This is the same problem: you're writing a query that joins 3 tables
together, and then applying a "LIMIT 20" to that query. If you look
carefully at your 20 rows of psql output, I expect you'll see the same
aggregates_id appear more than once. There are less than 20 distinct
Aggregate objects. When SQLAlchemy receives those rows, it skips the
duplicates.
The SQL looks something like this:
SELECT ... FROM aggregates
LEFT JOIN aggregate_blocks ON ...
LEFT JOIN blocks ON ...
LIMIT 20
You need the LIMIT to apply just to the aggregates table, rather than
the joined tables. This is a bit tricky because you want to filter by
a field in one of those joined tables. You could use an EXISTS
function, something like this:
SELECT * FROM aggregates
WHERE EXISTS (
SELECT 1
FROM aggregate_blocks
INNER JOIN blocks ON aggregate_blocks.block_id = block.id
WHERE aggregate_blocks.aggregate_id = aggregates.id
AND blocks.is_complete = false
)
LIMIT 20
If you run that in psql, I think you should get 20 *different*
aggregates rows back.
If that works, then to turn it into SQLAlchemy ORM syntax, you should
use Query.exists():
https://docs.sqlalchemy.org/en/13/orm/query.html#sqlalchemy.orm.query.Query.exists
Hope that helps,
Simon
On Fri, Aug 14, 2020 at 3:56 PM Prerna Pandit wrote:
>
> Hey Simon,
>
> Thanks so much for replying to my question. I reworked my code to use
> sqlalchemy ORM and took off flask and paginate so I can narrow down the
> issue. My models now extend from declarative_base.
>
> engine =
> create_engine('postgresql://postgres:postgres@localhost:5400/postgres')

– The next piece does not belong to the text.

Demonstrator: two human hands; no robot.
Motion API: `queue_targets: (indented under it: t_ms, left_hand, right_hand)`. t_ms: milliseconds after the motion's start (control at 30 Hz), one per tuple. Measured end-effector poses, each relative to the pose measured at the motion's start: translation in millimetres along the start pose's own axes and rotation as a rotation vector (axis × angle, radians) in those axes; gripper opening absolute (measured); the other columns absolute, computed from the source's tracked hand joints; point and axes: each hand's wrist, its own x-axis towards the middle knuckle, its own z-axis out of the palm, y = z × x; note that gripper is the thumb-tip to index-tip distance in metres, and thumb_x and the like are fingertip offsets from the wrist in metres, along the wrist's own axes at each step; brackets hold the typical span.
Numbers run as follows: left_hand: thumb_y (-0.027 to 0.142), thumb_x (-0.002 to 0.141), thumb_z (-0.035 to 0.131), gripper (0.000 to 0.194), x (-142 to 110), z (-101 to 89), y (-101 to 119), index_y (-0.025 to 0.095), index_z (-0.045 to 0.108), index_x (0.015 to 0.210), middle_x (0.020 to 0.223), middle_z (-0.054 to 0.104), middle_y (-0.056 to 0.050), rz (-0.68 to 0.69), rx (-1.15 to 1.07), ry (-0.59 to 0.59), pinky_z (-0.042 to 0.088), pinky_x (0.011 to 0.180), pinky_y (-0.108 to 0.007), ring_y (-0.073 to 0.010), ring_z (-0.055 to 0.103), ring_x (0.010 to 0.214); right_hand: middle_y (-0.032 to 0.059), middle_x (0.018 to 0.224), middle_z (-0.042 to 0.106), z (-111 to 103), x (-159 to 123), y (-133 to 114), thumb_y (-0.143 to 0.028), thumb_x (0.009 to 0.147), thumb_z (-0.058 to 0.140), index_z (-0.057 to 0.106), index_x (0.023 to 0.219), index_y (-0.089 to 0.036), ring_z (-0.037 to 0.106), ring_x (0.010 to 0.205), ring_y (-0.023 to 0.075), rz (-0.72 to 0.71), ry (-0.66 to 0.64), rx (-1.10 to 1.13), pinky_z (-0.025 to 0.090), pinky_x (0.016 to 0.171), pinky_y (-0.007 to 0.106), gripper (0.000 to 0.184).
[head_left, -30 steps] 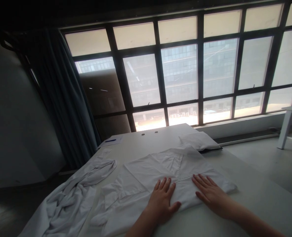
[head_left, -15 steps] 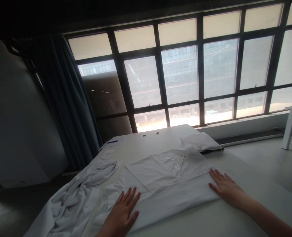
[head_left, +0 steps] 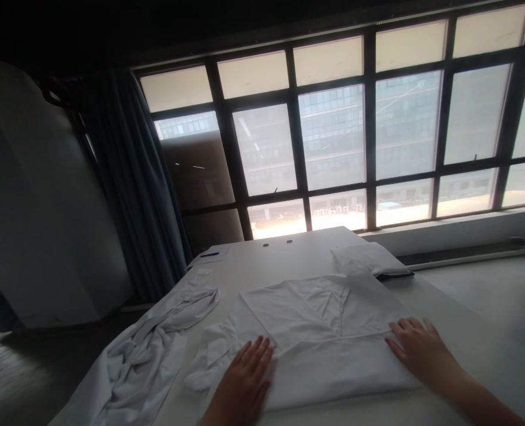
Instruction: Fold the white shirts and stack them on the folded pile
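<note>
A white cloth garment [head_left: 306, 307] lies spread on the white table, its near part folded into a smooth flat band. My left hand [head_left: 244, 378] rests palm down on the garment's near left part, fingers stretched out close together. At the right edge, my right hand [head_left: 426, 355] touches the cloth with its fingers slightly bent and the thumb apart from them. Crumpled cloth, seemingly a sleeve [head_left: 218, 349], bunches at the garment's left side.
Another crumpled white cloth [head_left: 151, 355] hangs over the left side of the table [head_left: 253, 260]. A folded white cloth on something dark [head_left: 371, 258] lies at the far right. A blue pen [head_left: 209, 254] rests on paper at the far left. Windows and a dark curtain [head_left: 142, 195] stand behind.
The view has turned slightly left. My right hand's fingers have bent from lying flat at the garment's right edge. My left hand stays on the cloth, its fingers closer together.
</note>
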Motion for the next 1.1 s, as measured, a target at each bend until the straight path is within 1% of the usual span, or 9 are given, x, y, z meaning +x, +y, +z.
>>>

> Session = sessionmaker(bind=engine)
>
> Base = declarative_base()
> session = Session()
>
> Models
>
> class Aggregate(Base):
> __tablename__ = 'aggregates'
> id = Column(UUID(as_uuid=True), primary_key=True,
>server_default=text('uuid_generate_v4()'))
> site_id = Column(UUID(as_uuid=True), nullable=True)
> created_at = Column(DateTime, default=sa.func.now())
> created_by = Column(UUID(as_uuid=True), nullable=True)
> updated_at = Column(DateTime, default=sa.func.now(),
> onupdate=sa.func.now())
> updated_by = Column(UUID(as_uuid=True), nullable=True)
> blocks = relationship('AggregateBlock', cascade='all, delete-orphan',
> passive_deletes=True,
> back_populates='aggregate')
>
>
> class Block(Base):
>
> __tablename__ = 'blocks'
> id = Column(UUID(as_uuid=True), primary_key=True,
>server_default=text('uuid_generate_v4()'))
> type = Column(Text, nullable=False)
> heading = Column(Text, nullable=True)
> subheading = Column(Text, nullable=True)
> label = Column(Text, nullable=True)
> is_complete = Column(Boolean, default=False)
> created_at = Column(DateTime, default=sa.func.now())
> created_by = Column(UUID(as_uuid=True), nullable=True)
> updated_at = Column(DateTime, default=sa.func.now(),
> onupdate=sa.func.now())
> updated_by = Column(UUID(as_uuid=True), nullable=True)
> aggregates = relationship('AggregateBlock', cascade='all, delete-orphan',
> passive_deletes=True, back_populates='block')
>
>
> class AggregateBlock(Base):
> __tablename__ = 'aggregate_blocks'
> id = Column(UUID(as_uuid=True), primary_key=True,
>server_default=text('uuid_generate_v4()'))
> block_id = Column(UUID(as_uuid=True),
> ForeignKey('blocks.id', ondelete='CASCADE'),
> nullable=False, index=True)
> aggregate_id = Column(UUID(as_uuid=True),
> ForeignKey('aggregates.id',
> ondelete='RESTRICT'), nullable=False)
> position = Column(Integer, nullable=False)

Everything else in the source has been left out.